I sistemi geotermici QualityGeotherm sfruttano il fatto che la temperatura del terreno, già a pochi metri di profondità (5 metri), si mantiene grossomodo costante durante l'arco dell'anno: è, questa, una caratteristica comune a qualsiasi località del Pianeta, fortemente correlata all'azione della radiazione solare sulla crosta terrestre, che la trattiene e immagazzina sotto forma di energia pulita e rinnovabile. La costanza della temperatura del suolo comporta un duplice benefico effetto: durante l'inverno il terreno si trova a temperature relativamente più calde dell'aria esterna; durante l'estate la temperatura è più bassa di quella dell'aria. La pompa di calore sfrutta questo fenomeno fisico. Il concetto di base è particolarmente semplice ed è uno degli elementi cruciali di sopravvivenza nel Regno animale, che comprende animali come il Fennec del deserto e il Tasso, i quali trovano rifugio e protezione nel sottosuolo da condizioni climatiche avverse (alte o basse temperature).
- Impianti geotermici orizzontali.
Attraverso serpentine chiuse collocate nel terreno, in scavi o perforazioni, o posate sul fondo di stagni o laghi, i nostri sistemi estraggono o trasferiscono energia al suolo. Nel caso di sviluppo orizzontale, gli scambiatori vengono posati in scavi (in genere semplici trincee fino a 1,5m di larghezza), che vengono poi richiusi. Sono richiesti giardini di medie dimensioni. Nel mondo le applicazioni orizzontali rappresentano più della metà del totale e sono particolarmente efficienti alle nostre latitudini. I nostri sistemi non sono ad espansione diretta.

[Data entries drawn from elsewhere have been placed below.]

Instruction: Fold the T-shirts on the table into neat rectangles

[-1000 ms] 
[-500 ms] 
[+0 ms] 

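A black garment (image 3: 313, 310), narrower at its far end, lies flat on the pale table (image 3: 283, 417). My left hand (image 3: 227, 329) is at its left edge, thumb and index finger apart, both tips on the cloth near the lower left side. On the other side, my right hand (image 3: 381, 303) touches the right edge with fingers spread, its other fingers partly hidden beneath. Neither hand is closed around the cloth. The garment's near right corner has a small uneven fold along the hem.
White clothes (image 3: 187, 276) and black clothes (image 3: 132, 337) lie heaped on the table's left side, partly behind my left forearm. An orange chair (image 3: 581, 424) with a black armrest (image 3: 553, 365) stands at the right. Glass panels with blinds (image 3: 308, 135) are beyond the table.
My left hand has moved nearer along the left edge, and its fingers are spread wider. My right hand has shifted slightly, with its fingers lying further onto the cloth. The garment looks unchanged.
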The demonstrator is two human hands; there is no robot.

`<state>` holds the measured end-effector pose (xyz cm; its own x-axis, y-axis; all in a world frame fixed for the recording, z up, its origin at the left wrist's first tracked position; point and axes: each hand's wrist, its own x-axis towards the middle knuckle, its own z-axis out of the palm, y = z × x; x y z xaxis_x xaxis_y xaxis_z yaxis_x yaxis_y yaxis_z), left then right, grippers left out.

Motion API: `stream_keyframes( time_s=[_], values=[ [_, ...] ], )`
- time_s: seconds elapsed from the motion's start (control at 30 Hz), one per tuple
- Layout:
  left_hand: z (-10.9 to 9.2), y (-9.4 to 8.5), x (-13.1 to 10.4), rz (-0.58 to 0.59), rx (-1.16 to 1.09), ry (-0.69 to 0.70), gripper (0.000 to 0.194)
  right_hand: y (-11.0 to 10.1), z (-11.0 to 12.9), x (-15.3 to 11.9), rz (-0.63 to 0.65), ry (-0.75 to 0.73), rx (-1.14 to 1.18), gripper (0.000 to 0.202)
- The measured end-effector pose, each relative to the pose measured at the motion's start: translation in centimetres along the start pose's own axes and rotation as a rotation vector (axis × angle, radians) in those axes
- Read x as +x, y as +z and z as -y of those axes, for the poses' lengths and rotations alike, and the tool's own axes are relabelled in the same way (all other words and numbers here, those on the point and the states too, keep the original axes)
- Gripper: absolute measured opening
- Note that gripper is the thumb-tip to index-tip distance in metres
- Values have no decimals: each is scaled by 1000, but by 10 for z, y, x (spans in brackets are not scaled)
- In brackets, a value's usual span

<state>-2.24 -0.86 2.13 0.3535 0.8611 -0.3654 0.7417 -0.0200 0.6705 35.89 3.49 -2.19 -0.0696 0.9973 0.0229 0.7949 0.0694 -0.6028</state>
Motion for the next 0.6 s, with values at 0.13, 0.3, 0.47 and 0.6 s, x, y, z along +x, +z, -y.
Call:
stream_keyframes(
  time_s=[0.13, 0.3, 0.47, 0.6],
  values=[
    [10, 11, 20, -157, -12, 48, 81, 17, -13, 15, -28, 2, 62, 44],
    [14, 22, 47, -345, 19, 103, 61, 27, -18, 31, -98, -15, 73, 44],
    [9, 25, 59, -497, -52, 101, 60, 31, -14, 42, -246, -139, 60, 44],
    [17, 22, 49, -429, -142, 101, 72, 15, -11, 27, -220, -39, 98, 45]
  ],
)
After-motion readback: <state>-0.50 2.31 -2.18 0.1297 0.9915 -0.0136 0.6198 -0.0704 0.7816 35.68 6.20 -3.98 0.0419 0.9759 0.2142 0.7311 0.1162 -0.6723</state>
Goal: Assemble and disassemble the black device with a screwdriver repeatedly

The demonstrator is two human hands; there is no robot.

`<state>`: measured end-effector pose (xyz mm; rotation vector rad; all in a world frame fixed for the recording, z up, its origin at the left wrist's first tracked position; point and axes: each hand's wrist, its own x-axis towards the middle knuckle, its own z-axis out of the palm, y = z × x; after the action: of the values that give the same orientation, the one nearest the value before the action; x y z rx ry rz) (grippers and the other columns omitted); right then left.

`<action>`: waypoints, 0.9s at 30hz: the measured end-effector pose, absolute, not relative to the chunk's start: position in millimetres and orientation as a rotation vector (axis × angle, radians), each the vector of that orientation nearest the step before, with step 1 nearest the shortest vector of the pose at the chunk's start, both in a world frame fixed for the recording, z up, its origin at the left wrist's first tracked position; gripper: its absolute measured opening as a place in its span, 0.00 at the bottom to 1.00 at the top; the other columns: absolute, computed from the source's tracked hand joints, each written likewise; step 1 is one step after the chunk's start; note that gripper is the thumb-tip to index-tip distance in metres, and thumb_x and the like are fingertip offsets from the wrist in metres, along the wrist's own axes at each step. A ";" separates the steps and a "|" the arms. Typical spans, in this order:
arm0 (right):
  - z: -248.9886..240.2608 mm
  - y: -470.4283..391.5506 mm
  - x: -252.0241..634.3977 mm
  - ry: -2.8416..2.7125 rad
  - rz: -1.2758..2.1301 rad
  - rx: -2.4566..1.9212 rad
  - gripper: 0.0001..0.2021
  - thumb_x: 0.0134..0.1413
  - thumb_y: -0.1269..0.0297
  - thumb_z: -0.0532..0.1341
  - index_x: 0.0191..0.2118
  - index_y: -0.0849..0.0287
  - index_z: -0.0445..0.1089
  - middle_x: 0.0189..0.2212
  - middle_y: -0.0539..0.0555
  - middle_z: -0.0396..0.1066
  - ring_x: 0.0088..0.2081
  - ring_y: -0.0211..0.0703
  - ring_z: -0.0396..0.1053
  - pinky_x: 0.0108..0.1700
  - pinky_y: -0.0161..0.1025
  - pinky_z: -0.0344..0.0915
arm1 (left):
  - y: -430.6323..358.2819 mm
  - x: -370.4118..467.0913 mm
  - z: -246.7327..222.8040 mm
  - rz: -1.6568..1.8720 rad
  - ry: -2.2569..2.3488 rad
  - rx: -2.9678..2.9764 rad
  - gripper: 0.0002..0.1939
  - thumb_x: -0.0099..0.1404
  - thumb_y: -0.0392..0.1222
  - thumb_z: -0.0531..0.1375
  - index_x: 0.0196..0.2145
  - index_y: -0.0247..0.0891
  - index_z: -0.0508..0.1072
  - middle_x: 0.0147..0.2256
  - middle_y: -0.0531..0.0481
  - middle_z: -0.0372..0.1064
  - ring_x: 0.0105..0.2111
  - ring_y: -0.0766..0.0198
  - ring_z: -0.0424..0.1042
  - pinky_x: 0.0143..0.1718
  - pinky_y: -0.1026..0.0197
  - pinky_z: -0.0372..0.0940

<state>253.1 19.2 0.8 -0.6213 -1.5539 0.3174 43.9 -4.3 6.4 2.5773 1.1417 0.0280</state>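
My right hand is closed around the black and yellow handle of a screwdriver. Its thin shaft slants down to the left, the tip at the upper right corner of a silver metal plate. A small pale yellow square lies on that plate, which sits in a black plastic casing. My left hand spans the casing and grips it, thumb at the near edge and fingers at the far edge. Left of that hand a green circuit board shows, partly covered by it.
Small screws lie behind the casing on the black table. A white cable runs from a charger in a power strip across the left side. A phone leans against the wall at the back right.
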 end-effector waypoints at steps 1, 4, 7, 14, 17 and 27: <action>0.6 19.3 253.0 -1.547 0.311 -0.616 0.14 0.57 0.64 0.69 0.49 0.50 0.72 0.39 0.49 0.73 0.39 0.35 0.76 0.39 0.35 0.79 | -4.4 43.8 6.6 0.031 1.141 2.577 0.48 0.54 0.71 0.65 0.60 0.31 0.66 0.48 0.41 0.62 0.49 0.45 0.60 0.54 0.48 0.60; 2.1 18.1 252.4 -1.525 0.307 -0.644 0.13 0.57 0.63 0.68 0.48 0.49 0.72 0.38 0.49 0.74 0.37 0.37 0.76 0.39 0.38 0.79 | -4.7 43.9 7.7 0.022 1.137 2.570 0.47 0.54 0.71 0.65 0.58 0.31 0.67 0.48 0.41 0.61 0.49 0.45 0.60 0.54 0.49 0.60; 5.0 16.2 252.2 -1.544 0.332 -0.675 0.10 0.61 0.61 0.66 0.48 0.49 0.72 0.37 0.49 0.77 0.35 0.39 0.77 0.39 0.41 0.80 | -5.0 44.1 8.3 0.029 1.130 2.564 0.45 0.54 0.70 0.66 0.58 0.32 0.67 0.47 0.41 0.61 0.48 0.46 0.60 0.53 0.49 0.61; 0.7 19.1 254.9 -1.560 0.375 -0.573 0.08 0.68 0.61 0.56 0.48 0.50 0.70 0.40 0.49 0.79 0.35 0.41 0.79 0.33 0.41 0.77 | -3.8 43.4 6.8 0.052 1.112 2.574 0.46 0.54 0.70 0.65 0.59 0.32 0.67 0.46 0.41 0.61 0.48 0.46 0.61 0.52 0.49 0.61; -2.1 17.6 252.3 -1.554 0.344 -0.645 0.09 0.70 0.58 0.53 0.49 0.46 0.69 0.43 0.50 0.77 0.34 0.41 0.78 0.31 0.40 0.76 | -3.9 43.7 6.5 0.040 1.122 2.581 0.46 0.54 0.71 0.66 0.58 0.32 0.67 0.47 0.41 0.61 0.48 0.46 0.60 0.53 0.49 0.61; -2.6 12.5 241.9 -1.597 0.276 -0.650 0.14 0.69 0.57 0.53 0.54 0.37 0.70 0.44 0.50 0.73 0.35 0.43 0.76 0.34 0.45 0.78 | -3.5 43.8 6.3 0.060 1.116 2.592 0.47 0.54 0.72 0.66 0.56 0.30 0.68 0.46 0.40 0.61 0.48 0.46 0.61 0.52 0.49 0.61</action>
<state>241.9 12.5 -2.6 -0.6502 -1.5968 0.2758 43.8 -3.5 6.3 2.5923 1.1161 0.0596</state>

- Impianti geotermici orizzontali compatti.
Gli scambiatori compatti sono un brevetto esclusivo: per una casa di medie dimensioni ci bastano solo 50-70 metri quadri di giardino, senza alcun bisogno di costose perforazioni. Spesso essi vengono associati al nostro recuperatore di energia dall'aria viziata: il VBX o a sistemi solari.
- Impianti geotermici verticali con sonde chiuse.
Gli scambiatori vengono inseriti in perforazioni, che poi vengono sigillate con prodotti specifici al fine di preservare le falde acquifere e massimizzare lo scambio termico. Si parla in questo caso di sonde geotermiche.
In questo caso il circuito è aperto; viene prelevata acqua di falda da un pozzo esistente o di nuova realizzazione e re-iniettata in un altro dopo essere passata attraverso la pompa di calore oppure smaltita nel giardino con drenaggio superficiale.
- Impianti geotermici su lago, stagno.
I nostri scambiatori vengono posati sul fondo di stagni o laghi naturali o artificiali: si sfrutta in questo caso l'inerzia termica dell'acqua del lago. Anche in questo caso si utilizza un circuito chiuso con tubazioni o piastre specifiche in acciaio.
- Pompe di calore aria-acqua e aria-aria.
Anche l'aria esterna è un'ottima fonte di calore: un silenzioso box esterno permette di estrarre calore dall'aria, anche sotto zero. Il principio di funzionamento è lo stesso delle pompe di calore geotermiche; in questo caso non c'è nemmeno bisogno di perforazioni o scavi, semplicemente posiziona la nostra pompa di calore, accendila e comincia a risparmiare. Le pompe di calore aria-acqua producono acqua calda per riscaldamento e produzione sanitario; le pompe di calore aria-aria sono split inverter ottimizzati per il riscaldamento invernale ma possono anche raffrescare gli ambienti.